Replicate the data exactly, every line included.

--- Dataset excerpts ---

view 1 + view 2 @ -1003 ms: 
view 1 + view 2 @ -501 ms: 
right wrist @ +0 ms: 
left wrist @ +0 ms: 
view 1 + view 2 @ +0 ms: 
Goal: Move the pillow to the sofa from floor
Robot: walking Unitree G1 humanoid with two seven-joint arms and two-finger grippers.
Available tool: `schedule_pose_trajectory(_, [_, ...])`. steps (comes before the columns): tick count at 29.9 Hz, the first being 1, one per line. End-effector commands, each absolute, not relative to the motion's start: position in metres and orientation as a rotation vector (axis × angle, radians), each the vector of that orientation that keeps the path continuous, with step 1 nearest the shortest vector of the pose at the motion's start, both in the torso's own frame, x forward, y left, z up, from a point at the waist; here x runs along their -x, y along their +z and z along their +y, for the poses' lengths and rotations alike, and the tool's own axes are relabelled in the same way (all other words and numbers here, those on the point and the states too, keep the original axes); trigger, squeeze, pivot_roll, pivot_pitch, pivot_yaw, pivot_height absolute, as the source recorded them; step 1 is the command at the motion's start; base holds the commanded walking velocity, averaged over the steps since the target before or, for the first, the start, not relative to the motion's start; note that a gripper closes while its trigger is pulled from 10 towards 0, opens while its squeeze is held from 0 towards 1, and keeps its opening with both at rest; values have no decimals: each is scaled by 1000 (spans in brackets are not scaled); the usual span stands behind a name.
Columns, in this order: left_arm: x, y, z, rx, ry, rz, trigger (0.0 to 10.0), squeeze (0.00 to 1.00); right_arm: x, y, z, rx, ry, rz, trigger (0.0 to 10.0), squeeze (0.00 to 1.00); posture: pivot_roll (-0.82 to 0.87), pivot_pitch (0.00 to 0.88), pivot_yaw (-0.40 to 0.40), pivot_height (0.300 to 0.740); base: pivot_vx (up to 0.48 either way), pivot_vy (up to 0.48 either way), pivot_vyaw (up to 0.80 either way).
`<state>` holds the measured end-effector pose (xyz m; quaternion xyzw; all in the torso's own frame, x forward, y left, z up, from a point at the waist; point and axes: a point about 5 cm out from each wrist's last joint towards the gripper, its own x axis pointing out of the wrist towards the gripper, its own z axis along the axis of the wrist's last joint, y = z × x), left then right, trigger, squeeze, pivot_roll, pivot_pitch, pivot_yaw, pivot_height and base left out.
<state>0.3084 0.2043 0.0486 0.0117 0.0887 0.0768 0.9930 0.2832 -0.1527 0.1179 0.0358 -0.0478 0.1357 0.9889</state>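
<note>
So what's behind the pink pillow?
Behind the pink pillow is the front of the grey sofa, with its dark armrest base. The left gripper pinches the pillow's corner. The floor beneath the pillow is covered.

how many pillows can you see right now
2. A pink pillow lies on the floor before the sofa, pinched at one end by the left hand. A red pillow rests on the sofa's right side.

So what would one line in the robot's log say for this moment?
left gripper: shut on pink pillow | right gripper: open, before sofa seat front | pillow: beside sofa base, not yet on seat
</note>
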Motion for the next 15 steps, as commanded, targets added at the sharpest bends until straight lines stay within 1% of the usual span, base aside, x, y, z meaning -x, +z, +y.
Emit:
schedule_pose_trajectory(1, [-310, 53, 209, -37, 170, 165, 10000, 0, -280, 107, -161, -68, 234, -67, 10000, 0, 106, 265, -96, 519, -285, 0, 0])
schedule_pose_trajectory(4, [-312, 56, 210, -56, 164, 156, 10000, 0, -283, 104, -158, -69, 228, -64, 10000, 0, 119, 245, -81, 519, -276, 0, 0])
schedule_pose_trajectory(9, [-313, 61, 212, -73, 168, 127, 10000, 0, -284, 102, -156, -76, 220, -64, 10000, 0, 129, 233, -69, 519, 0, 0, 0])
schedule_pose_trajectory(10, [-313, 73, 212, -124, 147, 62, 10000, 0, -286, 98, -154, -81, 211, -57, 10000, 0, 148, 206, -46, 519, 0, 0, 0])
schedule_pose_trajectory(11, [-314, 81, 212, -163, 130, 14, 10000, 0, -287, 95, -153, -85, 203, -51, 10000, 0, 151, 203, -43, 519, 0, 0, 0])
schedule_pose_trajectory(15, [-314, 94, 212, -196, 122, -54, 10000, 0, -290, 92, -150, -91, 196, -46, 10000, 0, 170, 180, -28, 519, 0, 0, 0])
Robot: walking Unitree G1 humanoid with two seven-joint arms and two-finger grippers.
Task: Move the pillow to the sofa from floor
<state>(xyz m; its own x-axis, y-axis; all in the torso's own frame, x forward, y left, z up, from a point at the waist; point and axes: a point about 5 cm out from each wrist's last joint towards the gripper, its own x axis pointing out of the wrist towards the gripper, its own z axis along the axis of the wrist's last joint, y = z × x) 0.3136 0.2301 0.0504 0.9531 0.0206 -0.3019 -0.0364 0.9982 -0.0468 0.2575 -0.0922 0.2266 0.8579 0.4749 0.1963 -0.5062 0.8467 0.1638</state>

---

Task solution:
view 1 + view 2 @ -1003 ms: 
view 1 + view 2 @ -501 ms: 
right wrist @ +0 ms: 
left wrist @ +0 ms: 
view 1 + view 2 @ +0 ms: 
Goal: Move the pillow to the sofa from floor
Robot: walking Unitree G1 humanoid with two seven-joint arms and two-finger grippers.
Available tool: `schedule_pose_trajectory(_, [_, ...])`. steps (comes before the columns): tick count at 29.9 Hz, the first being 1, one per line. End-effector commands, each absolute, not relative to the motion's start: position in metres and orientation as a rotation vector (axis × angle, radians), each the vector of that orientation that keeps the path continuous, with step 1 nearest the shortest vector of the pose at the motion's start, both in the torso's own frame, x forward, y left, z up, from a point at the waist; here x runs along their -x, y along their +z and z along their +y, for the poses' lengths and rotations alike, and the tool's own axes are relabelled in the same way (all other words and numbers here, those on the point and the states too, keep the original axes); trigger, squeeze, pivot_roll, pivot_pitch, pivot_yaw, pivot_height absolute, as the source recorded them; step 1 is the command at the motion's start; base holds the commanded walking velocity, averaged over the steps since the target before or, for the first, the start, not relative to the motion's start; note that a gripper closes while its trigger is pulled from 10 towards 0, opens while its squeeze is held from 0 towards 1, and keeps its opening with both at rest; values have no decimals: each is scaled by 1000 (spans in brackets are not scaled); the usual span stands behind a name.
Columns, in this order: left_arm: x, y, z, rx, ry, rz, trigger (0.0 to 10.0), squeeze (0.00 to 1.00); right_arm: x, y, z, rx, ry, rz, trigger (0.0 to 10.0), squeeze (0.00 to 1.00); posture: pivot_roll (-0.82 to 0.87), pivot_pitch (0.00 to 0.88), pivot_yaw (-0.40 to 0.40), pivot_height (0.300 to 0.740); base: pivot_vx (up to 0.48 either way), pivot_vy (up to 0.48 either way), pivot_vyaw (up to 0.80 either way).
`<state>` holds the measured end-effector pose (xyz m; quaternion xyzw; all in the torso's own frame, x forward, y left, z up, from a point at the waist; point and axes: a point about 5 cm out from each wrist's last joint towards the gripper, its own x axis pointing out of the wrist towards the gripper, its own z axis along the axis of the wrist's last joint, y = z × x), left then right, trigger, squeeze, pivot_roll, pivot_pitch, pivot_yaw, pivot_height and base left out.
<state>0.3084 0.2043 0.0486 0.0117 0.0887 0.0768 0.9930 0.2832 -0.1527 0.1179 0.0358 -0.0478 0.1357 0.9889</state>
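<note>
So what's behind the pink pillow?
Behind the pink pillow is the front of the grey sofa, with its dark armrest base. The left gripper pinches the pillow's corner. The floor beneath the pillow is covered.

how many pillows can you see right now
2. A pink pillow lies on the floor before the sofa, pinched at one end by the left hand. A red pillow rests on the sofa's right side.

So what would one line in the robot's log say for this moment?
left gripper: shut on pink pillow | right gripper: open, before sofa seat front | pillow: beside sofa base, not yet on seat
</note>
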Motion for the next 15 steps, as commanded, targets added at the sharpest bends until straight lines stay within 1% of the usual span, base aside, x, y, z meaning -x, +z, +y.
Emit:
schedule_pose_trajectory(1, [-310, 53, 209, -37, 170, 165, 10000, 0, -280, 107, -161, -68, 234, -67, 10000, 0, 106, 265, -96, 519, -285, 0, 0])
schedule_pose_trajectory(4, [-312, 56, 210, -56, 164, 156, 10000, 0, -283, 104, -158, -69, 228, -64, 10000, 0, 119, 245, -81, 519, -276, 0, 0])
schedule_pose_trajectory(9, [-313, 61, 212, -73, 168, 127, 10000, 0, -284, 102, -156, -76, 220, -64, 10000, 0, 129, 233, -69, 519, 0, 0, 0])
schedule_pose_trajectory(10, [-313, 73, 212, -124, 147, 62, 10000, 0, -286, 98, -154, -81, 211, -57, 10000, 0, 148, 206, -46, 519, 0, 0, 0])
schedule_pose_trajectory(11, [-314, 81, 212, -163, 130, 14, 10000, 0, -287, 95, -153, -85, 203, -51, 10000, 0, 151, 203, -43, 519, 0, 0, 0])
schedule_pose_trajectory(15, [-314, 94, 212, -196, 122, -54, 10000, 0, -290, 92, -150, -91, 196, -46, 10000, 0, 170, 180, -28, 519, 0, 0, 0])
Robot: walking Unitree G1 humanoid with two seven-joint arms and two-finger grippers.
Task: Move the pillow to the sofa from floor
<state>(xyz m; its own x-axis, y-axis; all in the torso's own frame, x forward, y left, z up, from a point at the waist; point and axes: a point about 5 cm out from each wrist's last joint towards the gripper, its own x axis pointing out of the wrist towards the gripper, its own z axis along the axis of the wrist's last joint, y = z × x) 0.3136 0.2301 0.0504 0.9531 0.0206 -0.3019 -0.0364 0.9982 -0.0468 0.2575 -0.0922 0.2266 0.8579 0.4749 0.1963 -0.5062 0.8467 0.1638</state>

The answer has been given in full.